Segment Start: Material to process

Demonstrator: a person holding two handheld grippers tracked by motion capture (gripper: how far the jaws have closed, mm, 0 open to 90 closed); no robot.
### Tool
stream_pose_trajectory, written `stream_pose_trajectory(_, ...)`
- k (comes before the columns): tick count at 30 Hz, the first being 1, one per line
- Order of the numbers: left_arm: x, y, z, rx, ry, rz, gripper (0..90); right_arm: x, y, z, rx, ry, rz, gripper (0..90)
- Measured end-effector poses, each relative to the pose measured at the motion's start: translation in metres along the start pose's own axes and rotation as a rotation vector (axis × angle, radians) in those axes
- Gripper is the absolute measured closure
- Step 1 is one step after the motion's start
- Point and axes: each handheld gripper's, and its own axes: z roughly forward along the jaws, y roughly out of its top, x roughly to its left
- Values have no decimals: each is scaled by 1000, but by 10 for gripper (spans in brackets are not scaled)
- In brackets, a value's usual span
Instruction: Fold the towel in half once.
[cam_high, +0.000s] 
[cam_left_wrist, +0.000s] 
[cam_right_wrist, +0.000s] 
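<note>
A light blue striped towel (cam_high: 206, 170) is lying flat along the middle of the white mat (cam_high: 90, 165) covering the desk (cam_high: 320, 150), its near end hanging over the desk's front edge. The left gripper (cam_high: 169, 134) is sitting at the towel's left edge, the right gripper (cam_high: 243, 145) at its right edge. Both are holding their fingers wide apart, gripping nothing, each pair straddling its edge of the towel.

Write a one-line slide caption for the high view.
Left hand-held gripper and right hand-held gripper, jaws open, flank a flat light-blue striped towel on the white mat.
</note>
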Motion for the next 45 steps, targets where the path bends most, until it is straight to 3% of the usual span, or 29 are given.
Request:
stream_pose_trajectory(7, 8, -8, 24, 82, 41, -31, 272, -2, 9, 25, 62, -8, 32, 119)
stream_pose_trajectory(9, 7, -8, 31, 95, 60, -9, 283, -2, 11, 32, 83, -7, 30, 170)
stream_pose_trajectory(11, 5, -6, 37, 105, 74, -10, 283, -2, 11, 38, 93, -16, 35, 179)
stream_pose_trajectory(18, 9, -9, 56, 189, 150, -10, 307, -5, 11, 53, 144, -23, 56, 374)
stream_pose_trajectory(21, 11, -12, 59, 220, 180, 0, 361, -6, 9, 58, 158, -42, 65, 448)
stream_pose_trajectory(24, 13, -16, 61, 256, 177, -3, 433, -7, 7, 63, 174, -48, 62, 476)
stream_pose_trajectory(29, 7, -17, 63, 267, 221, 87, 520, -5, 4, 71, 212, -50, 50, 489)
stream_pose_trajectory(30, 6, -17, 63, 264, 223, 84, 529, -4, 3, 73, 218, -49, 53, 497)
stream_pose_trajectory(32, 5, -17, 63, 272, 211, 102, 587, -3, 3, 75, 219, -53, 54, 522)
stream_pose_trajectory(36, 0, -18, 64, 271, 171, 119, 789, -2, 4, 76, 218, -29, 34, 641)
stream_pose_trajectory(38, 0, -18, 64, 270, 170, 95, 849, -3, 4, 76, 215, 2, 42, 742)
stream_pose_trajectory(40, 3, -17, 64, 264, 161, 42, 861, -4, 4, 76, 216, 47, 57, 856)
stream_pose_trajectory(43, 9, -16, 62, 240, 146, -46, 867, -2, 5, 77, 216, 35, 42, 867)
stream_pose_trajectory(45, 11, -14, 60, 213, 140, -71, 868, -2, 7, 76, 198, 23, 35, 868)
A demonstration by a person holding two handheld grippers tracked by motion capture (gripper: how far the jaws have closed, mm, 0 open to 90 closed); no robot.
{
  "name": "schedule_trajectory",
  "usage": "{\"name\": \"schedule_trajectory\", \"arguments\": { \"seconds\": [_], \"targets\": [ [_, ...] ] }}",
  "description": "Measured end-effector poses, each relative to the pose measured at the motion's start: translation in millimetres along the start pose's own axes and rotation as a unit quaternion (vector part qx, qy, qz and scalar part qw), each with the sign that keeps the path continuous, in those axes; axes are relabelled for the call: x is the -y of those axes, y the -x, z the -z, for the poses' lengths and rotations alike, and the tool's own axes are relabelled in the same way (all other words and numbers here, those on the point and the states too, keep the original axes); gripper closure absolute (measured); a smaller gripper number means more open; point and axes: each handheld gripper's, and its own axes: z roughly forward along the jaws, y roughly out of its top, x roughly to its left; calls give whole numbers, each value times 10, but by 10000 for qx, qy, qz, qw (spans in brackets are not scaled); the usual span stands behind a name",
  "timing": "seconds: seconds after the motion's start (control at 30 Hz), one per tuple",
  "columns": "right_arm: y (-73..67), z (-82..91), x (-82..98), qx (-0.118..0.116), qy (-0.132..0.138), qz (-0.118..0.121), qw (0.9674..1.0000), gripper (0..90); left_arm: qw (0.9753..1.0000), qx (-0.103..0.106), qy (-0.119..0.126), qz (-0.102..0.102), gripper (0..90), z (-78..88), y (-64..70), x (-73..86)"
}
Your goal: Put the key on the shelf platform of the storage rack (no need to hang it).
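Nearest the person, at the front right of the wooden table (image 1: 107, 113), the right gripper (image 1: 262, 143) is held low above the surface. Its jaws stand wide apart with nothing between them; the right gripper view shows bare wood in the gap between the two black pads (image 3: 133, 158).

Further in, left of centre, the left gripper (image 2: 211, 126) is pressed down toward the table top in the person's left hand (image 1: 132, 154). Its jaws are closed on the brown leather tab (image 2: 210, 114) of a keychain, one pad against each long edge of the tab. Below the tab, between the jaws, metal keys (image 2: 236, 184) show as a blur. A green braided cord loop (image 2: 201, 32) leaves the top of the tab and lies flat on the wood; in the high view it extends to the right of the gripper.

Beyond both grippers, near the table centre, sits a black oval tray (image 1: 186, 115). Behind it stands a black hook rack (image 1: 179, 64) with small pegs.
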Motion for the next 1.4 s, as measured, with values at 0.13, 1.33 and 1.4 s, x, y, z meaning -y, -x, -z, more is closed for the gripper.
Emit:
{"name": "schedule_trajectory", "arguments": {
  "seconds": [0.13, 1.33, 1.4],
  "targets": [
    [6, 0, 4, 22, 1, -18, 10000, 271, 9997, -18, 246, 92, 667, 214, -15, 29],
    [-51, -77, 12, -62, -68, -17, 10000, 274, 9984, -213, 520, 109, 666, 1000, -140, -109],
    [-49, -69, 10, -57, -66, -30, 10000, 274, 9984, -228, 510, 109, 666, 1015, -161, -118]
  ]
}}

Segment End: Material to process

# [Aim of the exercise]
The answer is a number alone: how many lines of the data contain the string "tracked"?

# [Output below]
2